Nutanix, Performance, SAP, Uncategorized

RDMA on Nutanix AHV and the discomfort of heterogeneous environments

In the process of setting up our new environment for SAP HANA validation work, I spent some time in the data center setting up our environment, and I ran into some caveats which I figured I would share.

To set the stage, I am working with a Lenovo HX Nutanix cluster. The cluster consists of two HX-7820 appliances with 4x Intel 8180M CPU’s, 3TB RAM, NVMe, SSD and among other things two Mellanox CX-4 dual port NICs. The other two appliances are two HX-7821 with pretty much the same configuration except these systems have 6TB of RAM. The idea is to give this cluster as much performance as we can and to do that we decided to switch on Remote Direct Memory Access, also called RDMA in short.

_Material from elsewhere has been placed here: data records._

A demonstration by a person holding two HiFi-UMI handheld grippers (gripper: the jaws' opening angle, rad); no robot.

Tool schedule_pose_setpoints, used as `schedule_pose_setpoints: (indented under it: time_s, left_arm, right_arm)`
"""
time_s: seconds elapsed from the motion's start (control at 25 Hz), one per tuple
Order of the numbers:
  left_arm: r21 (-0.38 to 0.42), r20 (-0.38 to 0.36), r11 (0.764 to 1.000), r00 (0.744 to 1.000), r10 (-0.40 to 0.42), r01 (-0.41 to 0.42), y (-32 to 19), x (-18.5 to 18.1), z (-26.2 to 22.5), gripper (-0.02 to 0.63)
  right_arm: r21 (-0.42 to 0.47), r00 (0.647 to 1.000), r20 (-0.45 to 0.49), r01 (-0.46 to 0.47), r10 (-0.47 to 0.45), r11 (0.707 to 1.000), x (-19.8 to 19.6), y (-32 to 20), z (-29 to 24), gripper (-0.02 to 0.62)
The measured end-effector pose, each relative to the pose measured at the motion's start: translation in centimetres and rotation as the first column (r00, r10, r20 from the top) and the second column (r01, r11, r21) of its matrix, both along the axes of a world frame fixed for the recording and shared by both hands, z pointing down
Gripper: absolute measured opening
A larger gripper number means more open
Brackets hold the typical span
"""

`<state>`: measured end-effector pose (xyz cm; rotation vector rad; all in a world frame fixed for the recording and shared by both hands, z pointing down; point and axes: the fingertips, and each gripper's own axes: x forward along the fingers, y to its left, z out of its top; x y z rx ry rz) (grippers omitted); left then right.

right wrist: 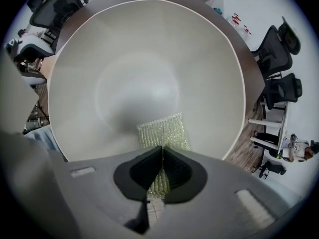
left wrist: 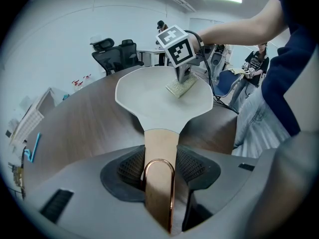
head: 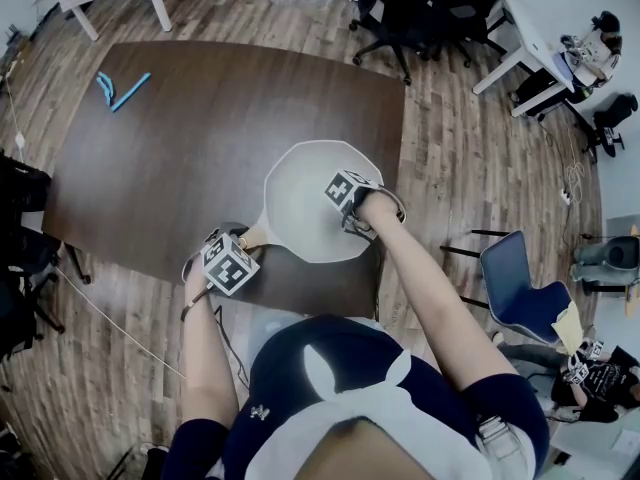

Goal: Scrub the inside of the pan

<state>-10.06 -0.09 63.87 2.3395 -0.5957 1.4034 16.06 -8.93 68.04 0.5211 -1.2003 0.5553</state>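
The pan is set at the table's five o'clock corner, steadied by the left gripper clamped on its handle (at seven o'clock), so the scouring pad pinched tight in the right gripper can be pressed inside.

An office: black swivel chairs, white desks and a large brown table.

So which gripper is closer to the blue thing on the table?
Left. The left gripper is shut on the handle of the pan at the table's near edge, across from the blue thing. The right gripper is farther, inside the pan, holding the scrub pad.
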Motion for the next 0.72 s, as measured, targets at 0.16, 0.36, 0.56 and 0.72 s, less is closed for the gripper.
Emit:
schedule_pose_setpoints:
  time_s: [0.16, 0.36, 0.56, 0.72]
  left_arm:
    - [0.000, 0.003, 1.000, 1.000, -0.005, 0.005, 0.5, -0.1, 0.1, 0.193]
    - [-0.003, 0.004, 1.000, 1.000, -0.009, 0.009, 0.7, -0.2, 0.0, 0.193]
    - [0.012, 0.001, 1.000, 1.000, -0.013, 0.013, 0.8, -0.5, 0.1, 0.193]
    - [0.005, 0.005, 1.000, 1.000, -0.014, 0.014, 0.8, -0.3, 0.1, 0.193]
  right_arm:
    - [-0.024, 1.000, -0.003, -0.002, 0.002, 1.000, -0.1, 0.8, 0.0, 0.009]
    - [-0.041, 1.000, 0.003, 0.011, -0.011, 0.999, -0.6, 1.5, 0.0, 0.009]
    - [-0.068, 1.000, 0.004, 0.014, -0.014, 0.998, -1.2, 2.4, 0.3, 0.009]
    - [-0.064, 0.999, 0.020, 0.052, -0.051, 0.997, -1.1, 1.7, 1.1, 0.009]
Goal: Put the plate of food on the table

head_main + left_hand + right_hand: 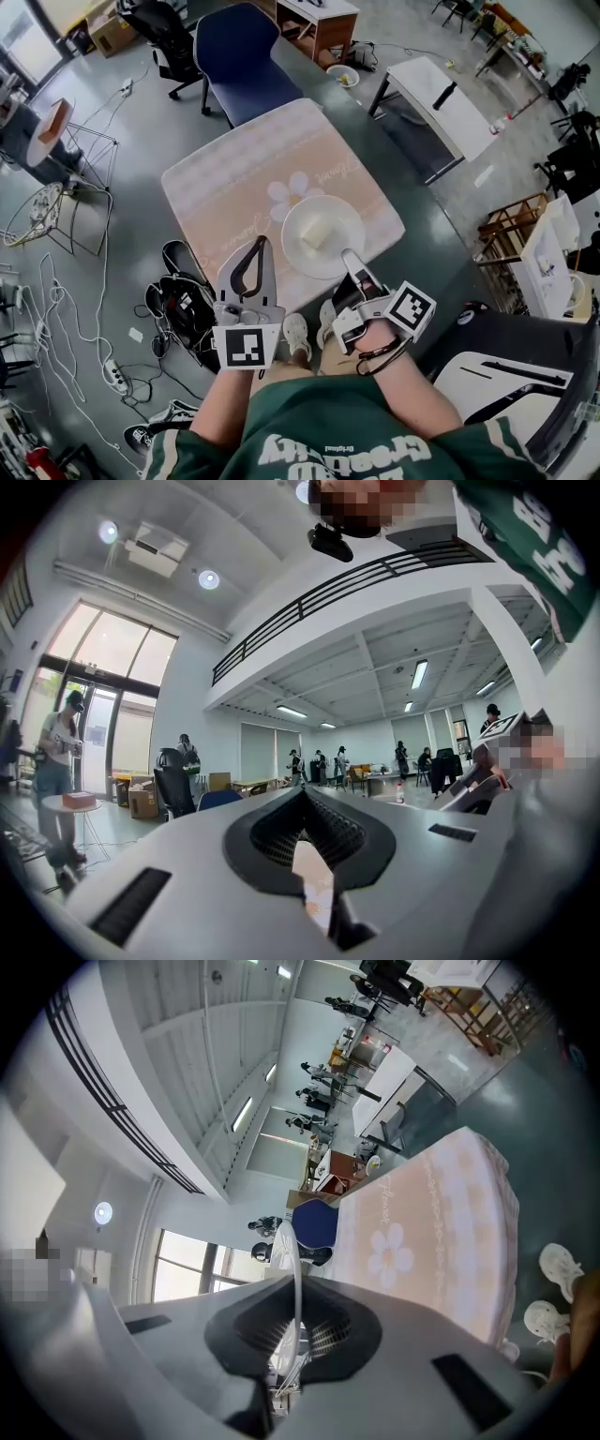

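A white plate (302, 214) carrying a pale block of food (317, 233) hovers at the near edge of the table (225, 178), which has a pink flowered cloth. My right gripper (349, 255) is shut on the plate's near rim. In the right gripper view the plate (286, 1260) shows edge-on between the jaws, with the table (441, 1232) beyond it. Whether the plate rests on the cloth I cannot tell. My left gripper (263, 246) sits just left of the plate at the table's near edge, shut and empty; in its own view the left gripper (302, 794) has its tips together.
A blue chair (239, 56) stands at the table's far side, a black office chair (164, 33) behind it. A white bench (441, 98) is at the upper right. Shoes and cables (183, 300) lie on the floor to the left. A wooden rack (511, 230) stands to the right.
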Tool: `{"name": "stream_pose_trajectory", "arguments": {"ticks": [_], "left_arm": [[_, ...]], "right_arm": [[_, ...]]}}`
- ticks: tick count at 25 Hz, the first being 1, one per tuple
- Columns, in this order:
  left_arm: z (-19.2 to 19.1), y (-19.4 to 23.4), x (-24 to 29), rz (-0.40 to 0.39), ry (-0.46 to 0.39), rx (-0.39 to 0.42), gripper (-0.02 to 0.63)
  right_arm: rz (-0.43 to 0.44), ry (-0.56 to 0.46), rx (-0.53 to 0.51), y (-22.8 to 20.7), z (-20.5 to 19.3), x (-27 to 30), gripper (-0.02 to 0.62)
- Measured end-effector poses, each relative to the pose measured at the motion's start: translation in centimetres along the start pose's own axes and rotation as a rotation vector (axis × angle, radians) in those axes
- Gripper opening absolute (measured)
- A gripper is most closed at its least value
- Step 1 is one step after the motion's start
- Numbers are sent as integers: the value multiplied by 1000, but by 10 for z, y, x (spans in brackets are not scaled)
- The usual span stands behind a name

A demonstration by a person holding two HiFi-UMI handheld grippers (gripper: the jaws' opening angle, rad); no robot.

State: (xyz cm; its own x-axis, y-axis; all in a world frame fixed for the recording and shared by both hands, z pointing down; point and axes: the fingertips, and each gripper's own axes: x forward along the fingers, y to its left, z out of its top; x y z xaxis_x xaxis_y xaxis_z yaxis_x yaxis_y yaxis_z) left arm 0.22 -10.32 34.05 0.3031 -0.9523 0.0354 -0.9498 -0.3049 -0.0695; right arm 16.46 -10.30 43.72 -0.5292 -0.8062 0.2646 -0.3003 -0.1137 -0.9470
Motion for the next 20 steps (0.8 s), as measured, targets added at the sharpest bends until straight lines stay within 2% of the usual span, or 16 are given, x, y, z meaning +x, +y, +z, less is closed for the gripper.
{"name": "stream_pose_trajectory", "arguments": {"ticks": [5,10,20], "left_arm": [[-2,14,12,45,10,4,9],[-7,36,25,125,16,-7,9],[-20,90,42,360,71,-2,9]], "right_arm": [[16,56,-11,8,0,28,23],[32,135,-25,12,-2,66,23],[34,398,-25,11,-35,154,23]]}}
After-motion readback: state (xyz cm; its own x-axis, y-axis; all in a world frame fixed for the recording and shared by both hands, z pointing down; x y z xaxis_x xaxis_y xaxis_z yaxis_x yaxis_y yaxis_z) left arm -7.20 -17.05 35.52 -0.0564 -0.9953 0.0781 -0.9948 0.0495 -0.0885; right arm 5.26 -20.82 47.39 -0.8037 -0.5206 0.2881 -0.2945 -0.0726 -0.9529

Now, switching on RDMA isn’t that hard. Nutanix has added support for RDMA with AOS version 5.5, and according to our “one-click” mantra, it is as simple as going into our Prism web interface, clicking the gear symbol, going to “Network Configuration” and from the “Internal Interface” tab enable RDMA and put in the info about the subnet and VLAN you want to use as well as the priority number. On the switch side, you don’t need anything extremely complicated. On our Mellanox switch we did the following (note that you’d normally need to disable flow control on each port, but this is the default on Mellanox switches):

interface vlan 4000
dcb priority-flow-control enable force
dcb priority-flow-control priority 3 enable
interface ethernet 1/29/1 dcb priority-flow-control mode on force
interface ethernet 1/29/2 dcb priority-flow-control mode on force
interface ethernet 1/29/3 dcb priority-flow-control mode on force
interface ethernet 1/29/4 dcb priority-flow-control mode on force

With all of that in place, you would normally expect to see a small progress bar and that is it. RDMA set up and working.

Except that it wasn’t quite as easy in our scenario…

You see, one of the current caveats is that when you image a Nutanix host with AHV, we pass through the entire PCI device, in this case the NIC, to the controller VM (cVM). The benefit is that the cVM now has exclusive access to the PCI device. The issue that arises is that we currently do not forward a single port, which isn’t ideal in the case of a NIC that has multiple ports. Add on top of that the fact that we don’t give you the choice which port to use for RDMA, and the situation becomes slightly muddied.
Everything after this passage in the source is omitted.